Reproduce the lines of the material exactly, excluding every image.
━━━━━ DATA PROVIDED
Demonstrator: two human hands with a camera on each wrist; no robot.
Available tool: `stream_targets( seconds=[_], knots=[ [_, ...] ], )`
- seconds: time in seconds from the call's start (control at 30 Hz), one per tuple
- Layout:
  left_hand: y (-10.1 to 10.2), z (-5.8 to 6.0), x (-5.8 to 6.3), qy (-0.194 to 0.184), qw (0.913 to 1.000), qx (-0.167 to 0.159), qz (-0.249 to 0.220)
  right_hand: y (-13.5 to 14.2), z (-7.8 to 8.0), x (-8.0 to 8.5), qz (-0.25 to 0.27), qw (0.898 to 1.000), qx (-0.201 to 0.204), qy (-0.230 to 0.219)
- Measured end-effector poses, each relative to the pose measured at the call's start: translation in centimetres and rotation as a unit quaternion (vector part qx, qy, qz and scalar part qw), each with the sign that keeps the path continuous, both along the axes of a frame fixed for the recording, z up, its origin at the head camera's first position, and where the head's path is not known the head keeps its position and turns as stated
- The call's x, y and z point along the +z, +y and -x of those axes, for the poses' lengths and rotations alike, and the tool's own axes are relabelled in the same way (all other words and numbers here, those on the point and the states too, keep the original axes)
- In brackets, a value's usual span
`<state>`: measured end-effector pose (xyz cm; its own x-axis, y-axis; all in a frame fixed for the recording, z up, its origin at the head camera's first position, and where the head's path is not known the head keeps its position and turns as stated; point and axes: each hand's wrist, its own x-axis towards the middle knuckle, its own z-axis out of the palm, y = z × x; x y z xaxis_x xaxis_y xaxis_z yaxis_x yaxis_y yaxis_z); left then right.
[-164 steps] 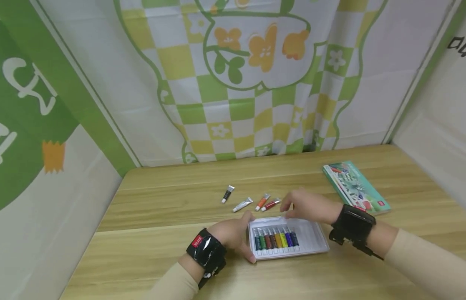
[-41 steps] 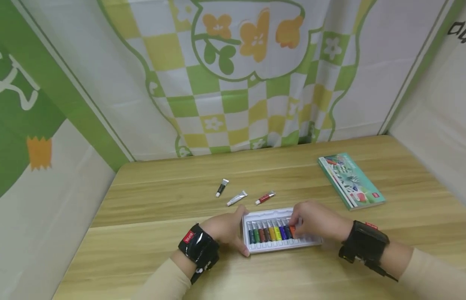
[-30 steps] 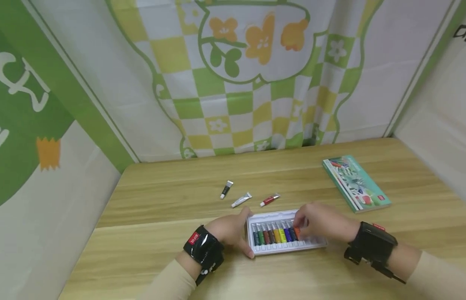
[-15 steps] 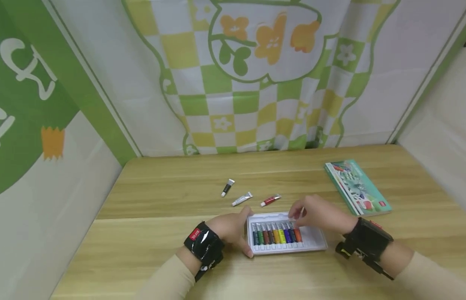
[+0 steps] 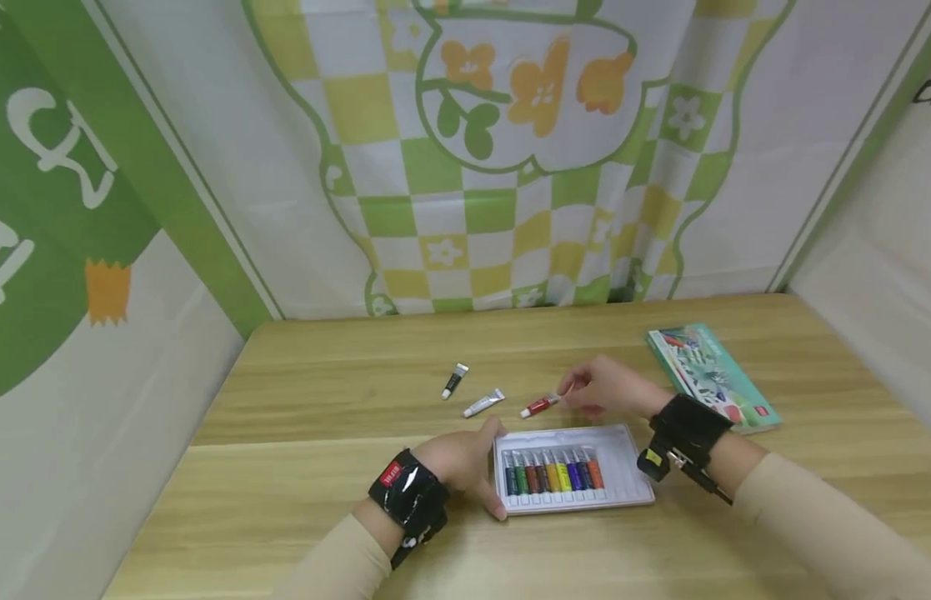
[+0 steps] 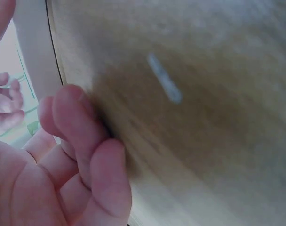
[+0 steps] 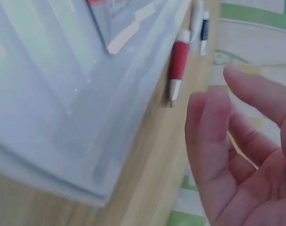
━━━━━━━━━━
FINISHED EXERCISE:
Demonstrator: two human hands with a camera on each wrist; no robot.
Available tool: `stream_targets( seconds=[_], knots=[ [_, ...] ], )`
- seconds: time in seconds from the call's start (control at 30 Hz), one per tuple
- Layout:
  left_hand: y (-10.1 to 10.2), z (-5.8 to 6.0), x (-5.8 to 6.3), qy (-0.194 to 0.184), qw (0.913 to 1.000), qx (-0.167 to 0.159), qz (-0.249 to 0.220)
  right_hand: y (-13.5 to 14.2), z (-7.8 to 8.0), x (-8.0 to 8.5), qz (-0.25 to 0.27), qw (0.898 to 1.000), qx (-0.201 to 0.204), qy (-0.230 to 0.219)
- Measured end-effector poses, each relative to the pose measured at the call's start: translation in centimetres and rotation as a unit quaternion (vector part qx, qy, qz and scalar part qw), each with the sign that keeps the path continuous, both along the axes of a frame fixed for the recording, z up, its origin at the head camera's first position, and where the head's path is not known the head keeps its position and turns as stated
- The call's x, y and z point along the +z, +y and -x of those axes, for the poses' lengths and rotations alike, and the tool's own axes are relabelled in the same way (all other words and numbers here, those on the point and the states too, keep the original axes)
- In brackets, a value's usual span
`<state>`: measured end-effector pose (xyz cm; its own x-axis, y-axis; all in a frame fixed for the recording, z up, its origin at the head camera's first position, and where the head's path is not known the head keeps its position and turns as stated; point and axes: each hand's wrist, its own x-axis towards the middle knuckle, its own z-axis out of the palm, y = z × x; x y z xaxis_x xaxis_y xaxis_z yaxis_x yaxis_y yaxis_z); left then right.
[-164 steps] 
[-41 steps] 
[-30 steps] 
[-15 steps] 
[+0 steps] 
[+0 steps] 
[+0 steps] 

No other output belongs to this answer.